WHAT YOU NEED TO DO — Give back exactly the lines of the data below, starting with the line that has "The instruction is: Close" and going on through the line that has "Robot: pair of".

(Source records)
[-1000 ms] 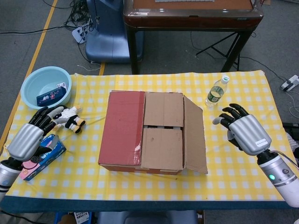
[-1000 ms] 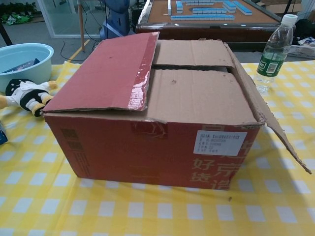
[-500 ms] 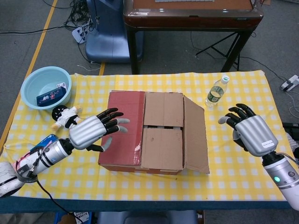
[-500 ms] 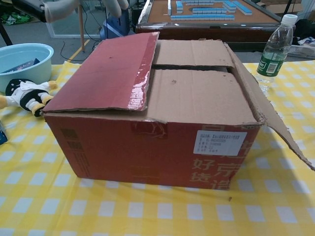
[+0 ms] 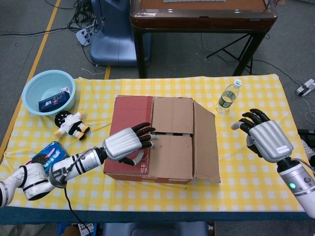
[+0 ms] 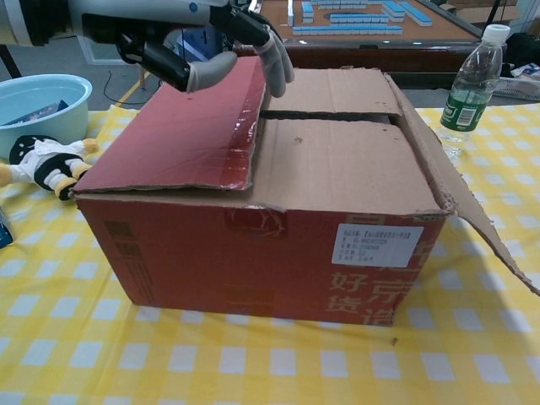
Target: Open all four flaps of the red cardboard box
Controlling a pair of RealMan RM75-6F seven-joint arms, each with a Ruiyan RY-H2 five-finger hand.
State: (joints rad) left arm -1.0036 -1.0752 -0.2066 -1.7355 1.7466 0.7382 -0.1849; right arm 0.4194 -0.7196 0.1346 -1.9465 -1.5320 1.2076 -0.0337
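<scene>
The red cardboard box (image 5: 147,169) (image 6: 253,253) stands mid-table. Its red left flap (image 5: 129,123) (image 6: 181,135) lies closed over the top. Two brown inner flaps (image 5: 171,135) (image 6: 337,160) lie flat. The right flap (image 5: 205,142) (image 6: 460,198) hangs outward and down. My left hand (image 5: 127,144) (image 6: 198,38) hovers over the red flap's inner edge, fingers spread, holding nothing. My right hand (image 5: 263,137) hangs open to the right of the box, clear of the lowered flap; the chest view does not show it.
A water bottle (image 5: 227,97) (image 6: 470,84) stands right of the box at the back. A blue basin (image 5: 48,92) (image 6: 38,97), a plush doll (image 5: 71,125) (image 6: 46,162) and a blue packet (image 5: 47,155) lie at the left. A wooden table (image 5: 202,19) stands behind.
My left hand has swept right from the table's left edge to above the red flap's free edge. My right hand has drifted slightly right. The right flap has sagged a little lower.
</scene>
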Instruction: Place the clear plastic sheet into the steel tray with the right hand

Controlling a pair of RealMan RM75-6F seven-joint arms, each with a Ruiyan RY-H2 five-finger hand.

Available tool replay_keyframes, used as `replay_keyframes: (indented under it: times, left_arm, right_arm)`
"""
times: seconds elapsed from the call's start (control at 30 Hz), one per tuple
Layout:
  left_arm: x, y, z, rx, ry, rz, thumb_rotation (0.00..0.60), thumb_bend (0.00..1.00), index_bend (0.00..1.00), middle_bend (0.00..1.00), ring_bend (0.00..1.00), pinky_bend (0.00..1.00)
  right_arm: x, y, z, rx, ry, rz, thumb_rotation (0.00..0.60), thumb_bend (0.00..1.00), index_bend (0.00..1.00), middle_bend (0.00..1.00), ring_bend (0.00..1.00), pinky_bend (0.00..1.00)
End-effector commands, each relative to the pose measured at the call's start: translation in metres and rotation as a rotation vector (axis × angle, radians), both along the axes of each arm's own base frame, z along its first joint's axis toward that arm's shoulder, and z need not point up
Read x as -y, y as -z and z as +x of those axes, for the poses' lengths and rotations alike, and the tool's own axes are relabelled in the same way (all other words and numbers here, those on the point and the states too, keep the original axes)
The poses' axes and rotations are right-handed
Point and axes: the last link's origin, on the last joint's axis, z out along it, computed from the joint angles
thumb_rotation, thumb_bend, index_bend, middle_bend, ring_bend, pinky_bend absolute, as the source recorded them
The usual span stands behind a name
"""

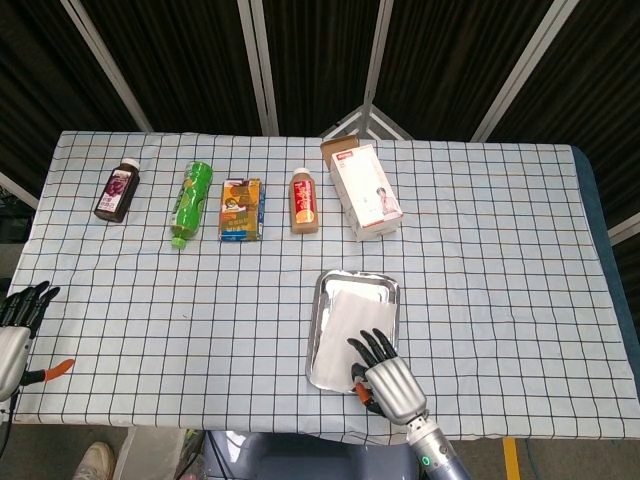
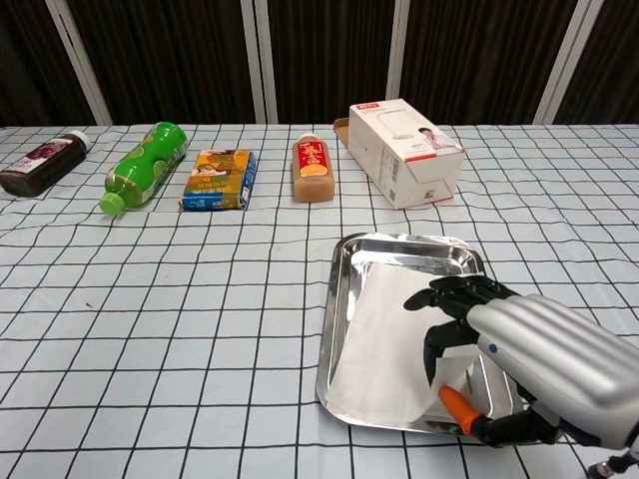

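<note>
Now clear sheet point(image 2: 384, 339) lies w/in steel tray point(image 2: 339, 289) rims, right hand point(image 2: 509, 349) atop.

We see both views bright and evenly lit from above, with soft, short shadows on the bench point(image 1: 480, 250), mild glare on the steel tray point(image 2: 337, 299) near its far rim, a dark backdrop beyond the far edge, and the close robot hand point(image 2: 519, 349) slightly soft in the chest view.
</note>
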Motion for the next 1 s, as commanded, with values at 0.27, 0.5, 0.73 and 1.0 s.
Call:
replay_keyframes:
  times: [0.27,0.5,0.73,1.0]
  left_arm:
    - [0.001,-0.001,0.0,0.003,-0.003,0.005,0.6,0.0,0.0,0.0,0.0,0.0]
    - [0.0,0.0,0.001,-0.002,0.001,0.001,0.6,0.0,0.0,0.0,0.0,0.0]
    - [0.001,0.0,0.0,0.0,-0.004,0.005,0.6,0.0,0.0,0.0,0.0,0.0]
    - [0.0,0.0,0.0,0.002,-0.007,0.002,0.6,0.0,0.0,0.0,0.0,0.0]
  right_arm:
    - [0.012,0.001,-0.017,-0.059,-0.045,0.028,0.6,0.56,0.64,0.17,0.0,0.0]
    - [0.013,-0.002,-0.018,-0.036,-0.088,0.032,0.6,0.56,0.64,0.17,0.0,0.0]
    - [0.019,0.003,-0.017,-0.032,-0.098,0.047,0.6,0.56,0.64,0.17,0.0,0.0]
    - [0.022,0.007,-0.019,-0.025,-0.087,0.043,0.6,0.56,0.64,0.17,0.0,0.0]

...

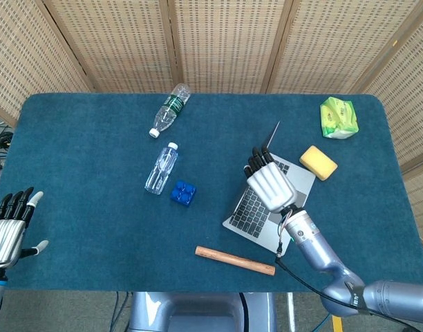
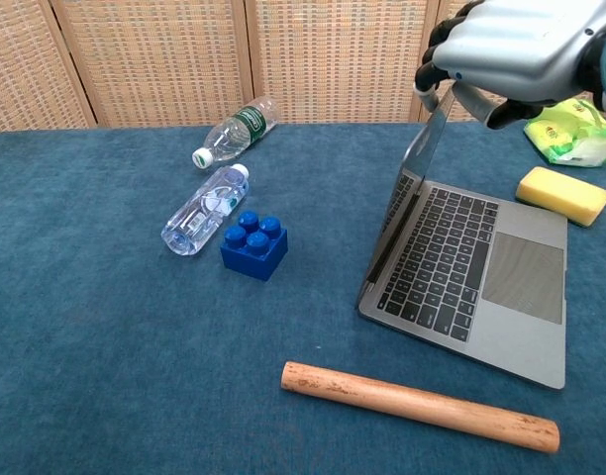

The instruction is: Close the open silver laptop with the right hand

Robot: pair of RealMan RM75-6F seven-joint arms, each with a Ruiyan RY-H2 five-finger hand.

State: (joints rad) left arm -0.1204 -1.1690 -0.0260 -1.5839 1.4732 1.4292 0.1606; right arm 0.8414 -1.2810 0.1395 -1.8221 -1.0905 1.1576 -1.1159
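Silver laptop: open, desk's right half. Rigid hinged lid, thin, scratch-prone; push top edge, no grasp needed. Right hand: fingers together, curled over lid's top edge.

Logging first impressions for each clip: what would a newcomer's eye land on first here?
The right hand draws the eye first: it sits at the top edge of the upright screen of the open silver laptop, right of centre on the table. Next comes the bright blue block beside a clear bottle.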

WRITTEN REPLY —
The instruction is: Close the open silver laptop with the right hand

Robot: pair of RealMan RM75-6F seven-joint arms, each with a Ruiyan RY-H2 five-finger hand.

No more work remains on this exercise.